O enquadramento geológico da jazida está ligado à história da Serra da Arrábida, resultante de processos de inversão tectónica que expuseram sequências sedimentares depositadas entre o Triássico e o Cretácico. Nessas camadas alternam-se rochas calcárias, margosas e detríticas, que registam milhões de anos de transformações ambientais, desde antigas planícies costeiras até fundos marinhos.
A singularidade da Pedra da Mua não se limita à ciência.

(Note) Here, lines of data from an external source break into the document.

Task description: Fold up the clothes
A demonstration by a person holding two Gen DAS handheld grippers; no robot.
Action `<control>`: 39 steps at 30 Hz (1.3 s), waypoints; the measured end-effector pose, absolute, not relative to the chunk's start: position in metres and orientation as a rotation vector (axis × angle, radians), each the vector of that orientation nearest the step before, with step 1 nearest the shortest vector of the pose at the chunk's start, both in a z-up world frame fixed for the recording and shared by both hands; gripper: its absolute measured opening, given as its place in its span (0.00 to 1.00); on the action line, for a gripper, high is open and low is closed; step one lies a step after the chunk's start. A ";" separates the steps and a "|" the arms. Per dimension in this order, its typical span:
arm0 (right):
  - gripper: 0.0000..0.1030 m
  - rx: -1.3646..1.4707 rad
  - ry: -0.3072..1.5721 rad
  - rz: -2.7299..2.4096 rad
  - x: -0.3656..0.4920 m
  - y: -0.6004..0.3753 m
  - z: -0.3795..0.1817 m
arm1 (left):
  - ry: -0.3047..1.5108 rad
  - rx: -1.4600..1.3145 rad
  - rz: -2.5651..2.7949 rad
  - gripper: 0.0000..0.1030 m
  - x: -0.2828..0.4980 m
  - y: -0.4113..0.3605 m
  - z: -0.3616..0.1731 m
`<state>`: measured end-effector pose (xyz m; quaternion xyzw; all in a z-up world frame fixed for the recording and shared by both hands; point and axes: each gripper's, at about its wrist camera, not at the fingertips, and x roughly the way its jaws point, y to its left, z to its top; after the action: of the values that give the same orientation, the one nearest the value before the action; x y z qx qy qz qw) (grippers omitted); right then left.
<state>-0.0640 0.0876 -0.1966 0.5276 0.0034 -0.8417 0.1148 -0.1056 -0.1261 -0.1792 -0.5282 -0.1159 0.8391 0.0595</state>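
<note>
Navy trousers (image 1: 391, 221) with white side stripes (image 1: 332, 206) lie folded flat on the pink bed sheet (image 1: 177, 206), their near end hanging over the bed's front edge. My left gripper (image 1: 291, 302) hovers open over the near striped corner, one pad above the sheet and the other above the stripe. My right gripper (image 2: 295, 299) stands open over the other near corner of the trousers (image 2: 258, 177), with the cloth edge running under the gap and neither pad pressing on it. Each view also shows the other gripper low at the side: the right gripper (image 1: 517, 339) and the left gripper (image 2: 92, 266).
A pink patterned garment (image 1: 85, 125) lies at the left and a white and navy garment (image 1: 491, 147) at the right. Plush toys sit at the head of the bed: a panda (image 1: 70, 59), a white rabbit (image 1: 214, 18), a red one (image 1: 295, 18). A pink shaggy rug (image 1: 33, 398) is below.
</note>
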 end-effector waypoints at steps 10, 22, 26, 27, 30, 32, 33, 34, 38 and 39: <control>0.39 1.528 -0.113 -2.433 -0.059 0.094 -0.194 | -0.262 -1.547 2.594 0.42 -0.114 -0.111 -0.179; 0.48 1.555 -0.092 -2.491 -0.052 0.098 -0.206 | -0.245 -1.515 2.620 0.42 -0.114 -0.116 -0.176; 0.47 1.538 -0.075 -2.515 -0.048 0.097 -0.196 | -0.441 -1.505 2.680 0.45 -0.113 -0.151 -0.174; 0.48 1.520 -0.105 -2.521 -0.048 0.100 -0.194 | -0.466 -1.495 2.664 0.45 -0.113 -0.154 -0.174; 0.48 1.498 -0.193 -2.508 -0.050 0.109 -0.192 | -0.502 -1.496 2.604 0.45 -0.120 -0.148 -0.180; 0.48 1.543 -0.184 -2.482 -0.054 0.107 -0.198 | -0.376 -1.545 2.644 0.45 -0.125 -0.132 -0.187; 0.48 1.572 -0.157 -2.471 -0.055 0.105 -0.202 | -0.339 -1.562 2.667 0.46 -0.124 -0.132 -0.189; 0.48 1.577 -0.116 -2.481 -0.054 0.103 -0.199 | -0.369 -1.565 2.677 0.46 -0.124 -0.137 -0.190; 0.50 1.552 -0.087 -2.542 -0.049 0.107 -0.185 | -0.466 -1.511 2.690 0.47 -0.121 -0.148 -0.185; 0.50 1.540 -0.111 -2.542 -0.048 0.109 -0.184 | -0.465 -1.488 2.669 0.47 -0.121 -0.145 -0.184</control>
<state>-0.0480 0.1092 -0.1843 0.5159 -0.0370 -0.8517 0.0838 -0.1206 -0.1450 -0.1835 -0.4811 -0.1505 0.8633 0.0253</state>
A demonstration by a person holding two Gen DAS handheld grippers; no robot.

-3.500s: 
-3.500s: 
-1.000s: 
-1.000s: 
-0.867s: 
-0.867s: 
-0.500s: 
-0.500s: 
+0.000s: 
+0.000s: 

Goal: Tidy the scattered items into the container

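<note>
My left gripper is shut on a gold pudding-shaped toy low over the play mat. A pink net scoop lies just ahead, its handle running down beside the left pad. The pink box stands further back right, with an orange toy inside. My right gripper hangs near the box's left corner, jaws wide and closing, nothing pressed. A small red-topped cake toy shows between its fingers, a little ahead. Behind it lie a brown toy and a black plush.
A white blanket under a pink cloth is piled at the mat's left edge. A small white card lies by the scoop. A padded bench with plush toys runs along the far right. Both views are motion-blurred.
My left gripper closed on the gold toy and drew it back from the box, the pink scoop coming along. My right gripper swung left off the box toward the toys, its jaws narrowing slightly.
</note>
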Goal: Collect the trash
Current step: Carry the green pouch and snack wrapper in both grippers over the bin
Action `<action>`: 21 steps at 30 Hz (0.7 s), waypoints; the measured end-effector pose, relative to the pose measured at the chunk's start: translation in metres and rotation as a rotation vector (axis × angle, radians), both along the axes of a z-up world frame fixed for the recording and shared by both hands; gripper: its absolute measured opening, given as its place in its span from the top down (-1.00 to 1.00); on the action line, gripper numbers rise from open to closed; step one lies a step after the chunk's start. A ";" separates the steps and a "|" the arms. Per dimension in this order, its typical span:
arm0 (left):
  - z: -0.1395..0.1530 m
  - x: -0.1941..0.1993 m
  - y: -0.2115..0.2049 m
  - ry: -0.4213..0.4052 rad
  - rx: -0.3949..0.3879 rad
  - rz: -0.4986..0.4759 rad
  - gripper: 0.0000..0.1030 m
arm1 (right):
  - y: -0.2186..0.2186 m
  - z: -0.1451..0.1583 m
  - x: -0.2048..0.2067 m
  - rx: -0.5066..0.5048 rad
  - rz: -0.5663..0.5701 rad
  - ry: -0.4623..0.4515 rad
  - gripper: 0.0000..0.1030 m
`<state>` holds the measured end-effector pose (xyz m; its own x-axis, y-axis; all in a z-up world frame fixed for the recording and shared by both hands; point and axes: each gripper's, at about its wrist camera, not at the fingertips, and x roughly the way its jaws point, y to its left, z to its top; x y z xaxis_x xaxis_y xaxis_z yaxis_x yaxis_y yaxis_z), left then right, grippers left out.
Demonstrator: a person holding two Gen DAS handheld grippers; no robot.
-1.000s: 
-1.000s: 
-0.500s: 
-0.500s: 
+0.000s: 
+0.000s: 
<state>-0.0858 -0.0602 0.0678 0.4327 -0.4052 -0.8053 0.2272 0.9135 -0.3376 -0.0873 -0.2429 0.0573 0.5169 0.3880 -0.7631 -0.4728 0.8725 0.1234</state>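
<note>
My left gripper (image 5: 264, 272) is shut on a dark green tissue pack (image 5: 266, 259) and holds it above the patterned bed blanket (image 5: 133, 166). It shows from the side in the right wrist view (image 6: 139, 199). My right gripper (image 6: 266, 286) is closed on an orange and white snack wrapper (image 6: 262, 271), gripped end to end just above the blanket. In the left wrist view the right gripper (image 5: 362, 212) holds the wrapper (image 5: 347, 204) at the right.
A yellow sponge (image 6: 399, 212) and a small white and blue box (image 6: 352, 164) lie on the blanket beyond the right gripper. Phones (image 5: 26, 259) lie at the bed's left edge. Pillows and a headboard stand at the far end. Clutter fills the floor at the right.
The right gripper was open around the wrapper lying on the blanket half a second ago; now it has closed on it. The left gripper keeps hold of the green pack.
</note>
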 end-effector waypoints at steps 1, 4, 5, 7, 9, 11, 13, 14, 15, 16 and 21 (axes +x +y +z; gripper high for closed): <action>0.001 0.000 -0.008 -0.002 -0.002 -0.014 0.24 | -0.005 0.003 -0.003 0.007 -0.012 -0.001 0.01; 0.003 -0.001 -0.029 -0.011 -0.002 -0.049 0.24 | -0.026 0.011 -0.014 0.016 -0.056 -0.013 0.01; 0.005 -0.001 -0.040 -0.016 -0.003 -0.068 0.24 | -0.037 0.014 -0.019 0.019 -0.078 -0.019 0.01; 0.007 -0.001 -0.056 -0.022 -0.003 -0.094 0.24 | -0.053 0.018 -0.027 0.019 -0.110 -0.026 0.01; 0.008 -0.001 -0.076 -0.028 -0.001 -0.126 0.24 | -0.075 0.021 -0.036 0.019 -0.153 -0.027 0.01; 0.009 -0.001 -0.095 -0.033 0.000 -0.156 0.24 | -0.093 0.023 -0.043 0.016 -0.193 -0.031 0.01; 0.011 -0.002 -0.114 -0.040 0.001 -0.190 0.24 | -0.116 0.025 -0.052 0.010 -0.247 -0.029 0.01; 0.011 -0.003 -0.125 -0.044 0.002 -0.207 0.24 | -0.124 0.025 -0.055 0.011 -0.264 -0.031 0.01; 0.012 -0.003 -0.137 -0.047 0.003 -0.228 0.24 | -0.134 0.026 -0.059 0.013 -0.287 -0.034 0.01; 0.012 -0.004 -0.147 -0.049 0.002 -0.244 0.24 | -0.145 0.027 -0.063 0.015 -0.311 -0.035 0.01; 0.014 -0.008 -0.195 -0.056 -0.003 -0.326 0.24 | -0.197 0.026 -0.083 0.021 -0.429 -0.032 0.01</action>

Durante séculos, os trilhos fossilizados foram interpretados pelos locais como “pisadas de animais sagrados”. Essa leitura deu origem à Lenda da Nossa Senhora do Cabo, segundo a qual uma mula teria subido as falésias transportando a imagem da Virgem, deixando impressas as suas pegadas na rocha. Esta tradição atraiu peregrinos desde a Idade Média e esteve na origem do desenvolvimento do Santuário do Cabo Espichel.
Reconhecendo o seu valor excecional, a jazida foi classificada como Monumento Natural em 1997 (Decreto-Lei n.º 20/97, de 7 de maio). Atualmente, é um espaço protegido e visitável, onde se cruzam ciência, história e espiritualidade, oferecendo uma experiência singular de contacto com o património geológico e cultural da região.